The first decent GPU I used was an AMD FirePro D700 in the 2013 Mac Pro. More recently, an AMD Radeon Pro 5500M in the 2019 MacBook Pro, an NVIDIA Ampere in the Jetson AGX Orin Developer Kit and the M3 Max in a new MacBook Pro. The D700 and NVIDIA both have 2,048 ALUs, the M3 Max 5,120. Here are a few benchmark numbers.
Metal (GeekBench6):
D700 33,713
5500M 37,812
M3 Max 156,963 (x4.2 5500M, x4.7 D700)
fp32 TFLOPS:
Jetson 5.3
M3Max 14.2 (x2.7 Jetson)
(NB. I fully accept that comparing GPU benchmarks is fraught with difficulties; at best, there should be taken only as a very rough guide.)
To illustrate the relative performance, here is how much quicker the M3 Max executes two of my GPU applications (doing a particular form of linear algebra and quite large modular arithmetic, respectively) relative to the others.
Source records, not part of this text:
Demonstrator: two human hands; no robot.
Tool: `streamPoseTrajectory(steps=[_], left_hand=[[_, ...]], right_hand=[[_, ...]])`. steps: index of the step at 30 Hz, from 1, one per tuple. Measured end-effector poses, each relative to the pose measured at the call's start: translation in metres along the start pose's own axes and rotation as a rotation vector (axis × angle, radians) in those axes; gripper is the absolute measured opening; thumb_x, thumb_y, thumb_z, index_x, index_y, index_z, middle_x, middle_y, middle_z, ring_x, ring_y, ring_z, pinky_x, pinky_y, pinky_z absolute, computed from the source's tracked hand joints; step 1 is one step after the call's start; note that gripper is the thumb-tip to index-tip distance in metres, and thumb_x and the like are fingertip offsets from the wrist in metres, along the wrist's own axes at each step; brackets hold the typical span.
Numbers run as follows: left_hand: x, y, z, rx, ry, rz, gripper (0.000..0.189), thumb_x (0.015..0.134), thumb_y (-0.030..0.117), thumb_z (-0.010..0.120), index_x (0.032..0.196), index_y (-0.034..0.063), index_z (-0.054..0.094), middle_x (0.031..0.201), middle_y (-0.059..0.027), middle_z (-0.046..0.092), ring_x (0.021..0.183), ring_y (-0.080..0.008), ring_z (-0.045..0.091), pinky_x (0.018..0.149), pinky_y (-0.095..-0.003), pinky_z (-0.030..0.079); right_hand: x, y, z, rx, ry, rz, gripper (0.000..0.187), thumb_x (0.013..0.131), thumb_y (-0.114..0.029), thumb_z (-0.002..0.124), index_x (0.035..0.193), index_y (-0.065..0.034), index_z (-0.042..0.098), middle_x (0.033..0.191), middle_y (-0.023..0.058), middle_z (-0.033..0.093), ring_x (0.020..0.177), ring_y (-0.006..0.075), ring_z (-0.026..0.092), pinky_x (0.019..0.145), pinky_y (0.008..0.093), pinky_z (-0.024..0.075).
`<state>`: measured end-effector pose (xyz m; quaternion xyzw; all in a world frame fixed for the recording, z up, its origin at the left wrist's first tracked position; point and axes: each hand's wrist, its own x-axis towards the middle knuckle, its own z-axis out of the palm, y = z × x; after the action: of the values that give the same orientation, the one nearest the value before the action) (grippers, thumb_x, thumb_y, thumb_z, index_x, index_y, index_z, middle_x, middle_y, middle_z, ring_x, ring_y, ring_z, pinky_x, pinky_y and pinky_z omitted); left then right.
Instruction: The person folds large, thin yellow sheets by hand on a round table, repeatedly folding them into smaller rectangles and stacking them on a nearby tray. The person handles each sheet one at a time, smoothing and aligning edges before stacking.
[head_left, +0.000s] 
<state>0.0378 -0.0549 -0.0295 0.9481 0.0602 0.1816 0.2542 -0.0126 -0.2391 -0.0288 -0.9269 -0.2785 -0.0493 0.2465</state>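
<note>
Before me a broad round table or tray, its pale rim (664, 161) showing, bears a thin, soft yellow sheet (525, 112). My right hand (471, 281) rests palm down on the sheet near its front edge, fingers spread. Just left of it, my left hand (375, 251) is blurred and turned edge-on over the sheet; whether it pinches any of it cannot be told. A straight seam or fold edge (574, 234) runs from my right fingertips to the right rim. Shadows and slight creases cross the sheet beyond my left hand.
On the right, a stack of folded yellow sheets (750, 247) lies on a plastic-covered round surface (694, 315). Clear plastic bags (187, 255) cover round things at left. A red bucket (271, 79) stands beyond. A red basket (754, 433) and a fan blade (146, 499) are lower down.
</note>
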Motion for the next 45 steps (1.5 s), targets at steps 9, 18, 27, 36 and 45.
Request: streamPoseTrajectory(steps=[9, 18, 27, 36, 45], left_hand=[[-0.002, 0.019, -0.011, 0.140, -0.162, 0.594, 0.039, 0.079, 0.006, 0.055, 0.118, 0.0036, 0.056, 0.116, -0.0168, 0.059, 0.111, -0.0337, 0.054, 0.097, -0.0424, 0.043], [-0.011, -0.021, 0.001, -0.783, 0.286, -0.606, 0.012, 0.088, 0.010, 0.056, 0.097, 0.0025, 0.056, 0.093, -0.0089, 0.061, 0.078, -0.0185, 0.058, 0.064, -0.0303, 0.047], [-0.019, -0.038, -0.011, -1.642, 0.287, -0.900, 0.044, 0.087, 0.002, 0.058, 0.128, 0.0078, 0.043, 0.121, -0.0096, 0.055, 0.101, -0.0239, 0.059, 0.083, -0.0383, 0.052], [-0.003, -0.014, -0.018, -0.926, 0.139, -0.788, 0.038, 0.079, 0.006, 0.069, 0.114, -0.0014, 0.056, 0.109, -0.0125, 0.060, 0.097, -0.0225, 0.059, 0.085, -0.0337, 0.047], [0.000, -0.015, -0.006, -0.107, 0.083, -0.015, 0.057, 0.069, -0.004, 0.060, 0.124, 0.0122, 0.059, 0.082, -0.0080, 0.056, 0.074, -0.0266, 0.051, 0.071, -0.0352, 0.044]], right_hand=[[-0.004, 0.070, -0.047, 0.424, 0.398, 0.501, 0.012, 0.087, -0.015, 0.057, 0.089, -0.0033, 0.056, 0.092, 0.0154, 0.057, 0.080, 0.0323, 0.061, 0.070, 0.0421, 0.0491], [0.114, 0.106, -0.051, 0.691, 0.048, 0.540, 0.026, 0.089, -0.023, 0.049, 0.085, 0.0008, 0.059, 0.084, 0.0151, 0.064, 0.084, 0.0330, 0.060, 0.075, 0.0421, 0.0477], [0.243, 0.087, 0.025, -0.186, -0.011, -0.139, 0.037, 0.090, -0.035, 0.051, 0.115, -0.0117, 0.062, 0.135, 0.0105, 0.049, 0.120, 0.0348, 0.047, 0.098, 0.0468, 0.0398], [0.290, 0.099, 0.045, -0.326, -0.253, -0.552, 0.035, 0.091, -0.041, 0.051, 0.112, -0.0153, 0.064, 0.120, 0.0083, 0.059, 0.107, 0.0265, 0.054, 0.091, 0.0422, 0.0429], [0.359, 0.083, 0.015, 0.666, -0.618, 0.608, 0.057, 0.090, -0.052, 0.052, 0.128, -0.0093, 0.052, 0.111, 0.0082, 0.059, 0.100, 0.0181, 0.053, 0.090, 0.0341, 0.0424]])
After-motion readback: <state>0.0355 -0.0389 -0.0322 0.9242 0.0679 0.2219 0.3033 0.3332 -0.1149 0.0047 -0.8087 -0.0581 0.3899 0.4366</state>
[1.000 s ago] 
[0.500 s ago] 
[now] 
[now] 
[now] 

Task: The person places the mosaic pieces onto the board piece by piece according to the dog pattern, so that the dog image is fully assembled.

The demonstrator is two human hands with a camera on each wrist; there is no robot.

The M3 uses Metal in both cases; the D700 and 5500M OpenCL; and the Jetson CUDA.
Linear algebra:
M3 vs D700 x4.3 faster
M3 vs 5500M x4.9 faster
Modular arithmetic:
M3 vs 5500M x4.6 faster
M3 vs Jetson x2.3 faster
Some comments and a conclusion:
1. The relative performance of the M3 and the older GPUs I’ve achieved in these applications broadly matches the various benchmark figures.
2. One slight exception to that is that the M3 achieves slightly less of a gain over the NVIDIA GPU than the fp32 figures might lead one to expect (this well may be because this particular workload, which is predominantly long unsigned integers, is rather better suited to the NVIDIA).
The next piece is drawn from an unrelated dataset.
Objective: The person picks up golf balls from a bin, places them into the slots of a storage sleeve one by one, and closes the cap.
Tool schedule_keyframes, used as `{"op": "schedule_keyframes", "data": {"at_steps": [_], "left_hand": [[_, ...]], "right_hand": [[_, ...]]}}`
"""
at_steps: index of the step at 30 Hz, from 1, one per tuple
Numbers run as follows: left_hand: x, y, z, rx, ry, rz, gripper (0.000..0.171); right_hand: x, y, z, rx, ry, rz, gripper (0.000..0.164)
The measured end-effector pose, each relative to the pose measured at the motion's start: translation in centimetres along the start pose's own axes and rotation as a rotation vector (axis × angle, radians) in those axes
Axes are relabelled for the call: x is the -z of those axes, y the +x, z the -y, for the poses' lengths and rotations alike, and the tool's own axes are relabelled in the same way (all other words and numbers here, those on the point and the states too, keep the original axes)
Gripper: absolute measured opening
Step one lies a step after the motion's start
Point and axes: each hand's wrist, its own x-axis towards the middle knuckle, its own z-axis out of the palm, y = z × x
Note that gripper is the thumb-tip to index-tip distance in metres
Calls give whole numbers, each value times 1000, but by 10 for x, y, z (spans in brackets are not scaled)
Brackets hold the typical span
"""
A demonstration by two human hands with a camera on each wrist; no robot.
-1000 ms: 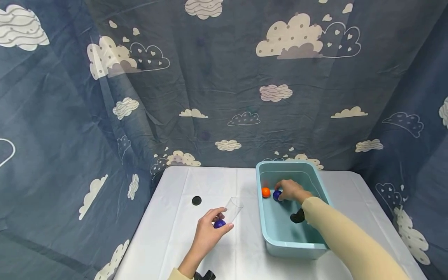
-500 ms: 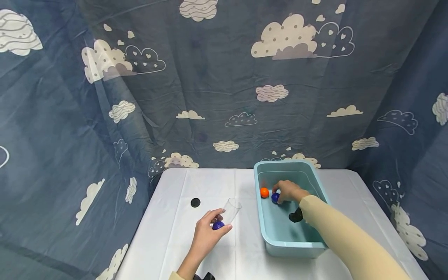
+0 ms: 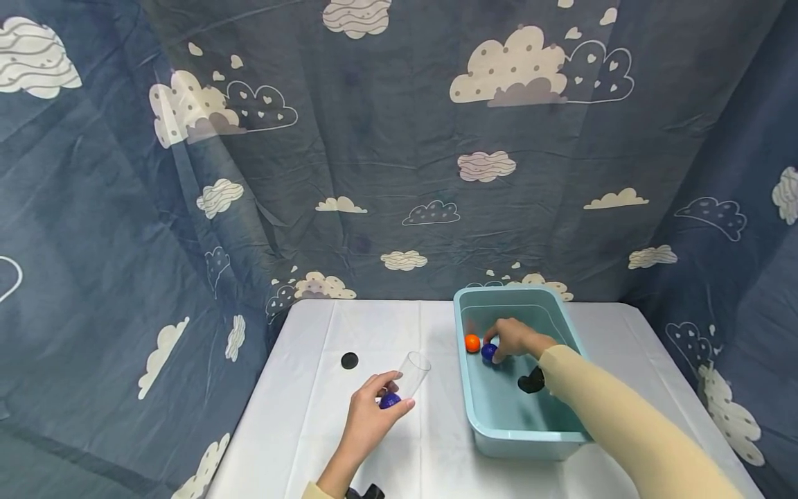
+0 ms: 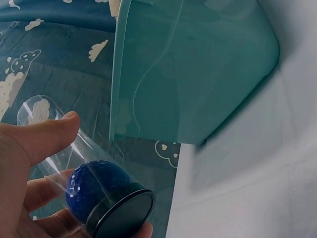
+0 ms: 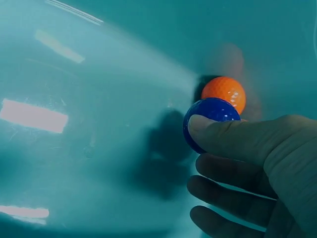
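Left fingers (image 4: 39, 194) clasp a tilted tube (image 4: 89, 149); inside the tub (image 3: 495, 402), right fingers (image 5: 237, 141) pinch a blue ball (image 5: 217, 106).

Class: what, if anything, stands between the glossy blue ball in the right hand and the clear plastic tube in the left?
The left wall of the light-blue plastic bin: the blue ball is inside, the tube outside. Nothing visible covers the tube's far end.

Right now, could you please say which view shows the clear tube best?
The left wrist view: the clear tube looks large, a blue ball visible inside. The head view shows it small, partly covered by the left hand; right wrist shows none.
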Motion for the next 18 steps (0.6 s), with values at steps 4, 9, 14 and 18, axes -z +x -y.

3. It is probably stating the obvious to say that an optimisation that works for one GPU will not necessarily suit another (particularly with resect to memory accesses). For example, one attempted optimisation that failed miserably on the D700 worked quite well for the M3.
4. ALU for ALU, the M3 Max and Ampere GPUs are actually quite similar (in the Jetson, the GPU frequency is 1.3GHz).
5. The 5500M does less well, in both cases, than the Metal benchmarks suggest it might. I wouldn’t be surprised if this is because of the OpenCL drivers (OpenCL is what I originally used on the D700 and then reused with the 5500M).
Overall, I am quite impressed by the M3’s GPU. Of course, given the benchmarks, it’s not a surprise that it is so much faster than these older GPUs, although I think the “little” NVIDIA GPU in the Jetson machine is also quite impressive. For sure, the “bigger” NVIDIA GPUs have much greater performance but, for a mobile device which consumes so much less power, the M3 Max is quite something, IMHO (YMMV). An M4 Ultra would be quite a tempting proposition ….
PS. I appreciate that these workloads may not be of great interest to most of you. When I have time, I may try doing a neural net training comparison between the M3 and the Jetson.